Чем больше внимания уделяет проблемам культуры ваша газета, тем хуже. Ведь как только мы входим в контакт с примитивной Геологией и упрощенным толкованием биографий, которыми и занимается сейчас "культурная журналистика", сущность художественного произведения просто теряется Ваша культурная журналистика - это сплетни дешевых журнальчиков, закамуфлированные под "интерес к искусству", и все, к чему она прикасается, теряет подлинность. Как живет знаменитость, каковы гонорары, где пахнет скандальчиком? В каких проступках замечен писатель? Причем речь вовсе не об отступлению от эталонов литературной эстетики, а о проступках по отношению к дочери, сыну, жене, отцу, матери, другу, издателю, кошке или собаке.
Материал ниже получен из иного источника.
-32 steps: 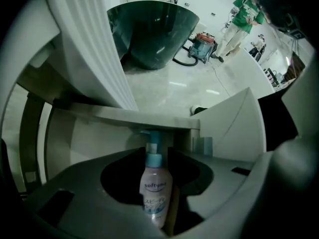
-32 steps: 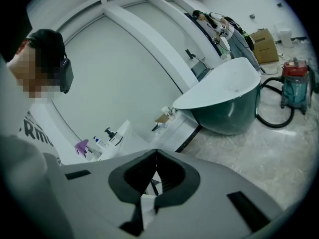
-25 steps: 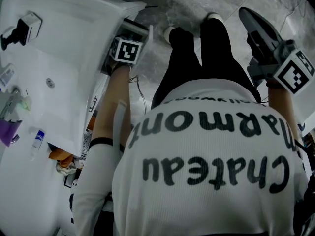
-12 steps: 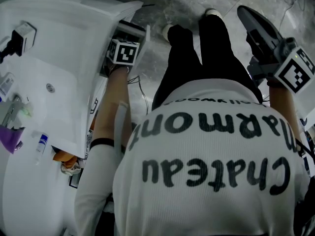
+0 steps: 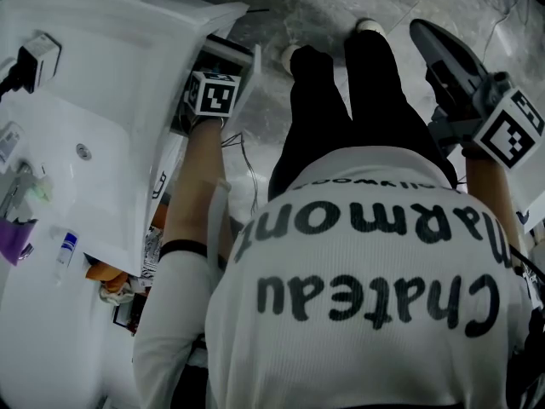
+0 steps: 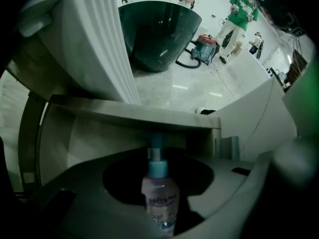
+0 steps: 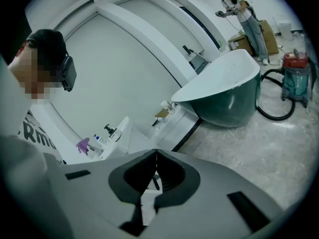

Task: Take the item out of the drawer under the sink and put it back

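My left gripper (image 6: pixel 158 180) points straight down beside the white sink cabinet (image 5: pixel 111 143); the head view shows only its marker cube (image 5: pixel 211 95). It is shut on a small clear pump bottle (image 6: pixel 159 203) with a blue top, which lies lengthwise between the jaws. Just beyond the bottle is a pale ledge of the cabinet (image 6: pixel 129 114). The open drawer (image 5: pixel 128 292) shows under the counter's edge with several items in it. My right gripper (image 7: pixel 156 156) is raised at the right, away from the cabinet, shut and empty, also seen in the head view (image 5: pixel 443 49).
On the counter stand a faucet (image 5: pixel 36 58), a purple item (image 5: pixel 13 237) and a small bottle (image 5: pixel 66 250). A dark green bathtub (image 7: pixel 224 96) and a vacuum (image 7: pixel 295 78) stand on the marble floor (image 5: pixel 281 24). People stand far off (image 6: pixel 239 14).
The head view has shifted a little. Both grippers hold about the same places, and the left one keeps its grip on the bottle.
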A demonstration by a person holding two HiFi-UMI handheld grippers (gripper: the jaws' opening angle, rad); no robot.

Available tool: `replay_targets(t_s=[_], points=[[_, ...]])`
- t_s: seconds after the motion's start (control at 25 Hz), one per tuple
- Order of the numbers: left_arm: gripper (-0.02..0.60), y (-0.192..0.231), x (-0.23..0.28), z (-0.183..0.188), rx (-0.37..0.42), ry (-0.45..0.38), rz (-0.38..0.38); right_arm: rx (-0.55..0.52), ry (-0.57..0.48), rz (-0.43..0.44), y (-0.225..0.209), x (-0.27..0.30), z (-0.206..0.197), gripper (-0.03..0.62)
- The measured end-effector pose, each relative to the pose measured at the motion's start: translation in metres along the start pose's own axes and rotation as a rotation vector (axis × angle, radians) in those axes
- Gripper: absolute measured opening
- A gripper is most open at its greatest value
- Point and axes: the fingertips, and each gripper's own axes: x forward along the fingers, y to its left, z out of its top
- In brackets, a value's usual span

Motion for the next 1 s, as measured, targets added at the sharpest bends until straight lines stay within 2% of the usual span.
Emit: replay_targets(t_s=[0.4,0.56,1.0], points=[[0.129,-0.003,0.004,0.016,-0.01,-0.002,0.007,-0.027,0.039,0.028,-0.011,0.001,-0.005,0.011],[0.129,-0.007,-0.005,0.016,-0.014,-0.024,-0.013,-0.035,0.05,0.014,0.0,-0.006,-0.004,0.011],[0.129,-0.004,-0.025,0.021,-0.035,-0.128,-0.001,-0.059,0.056,0.067,0.011,0.01,0.0,0.011]])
Не имея ни малейшего понятия о безграничности писательского воображения, журналисты, пишущие о культуре, заняты исключительно надуманными этическими проблемами: "Имеет ли писатель право бла-бла-бла?" Осуждая вторжение в частную жизнь, которому, видите ли, больше тысячи лет предается литература, такие журналисты с маниакальной настойчивостью обнародуют сведения о том, в чью частную жизнь и как именно вторглось литературное произведение. Как только речь заходит о романе, журналист от культуры сметает все барьеры с поистине ошеломляющей смелостью.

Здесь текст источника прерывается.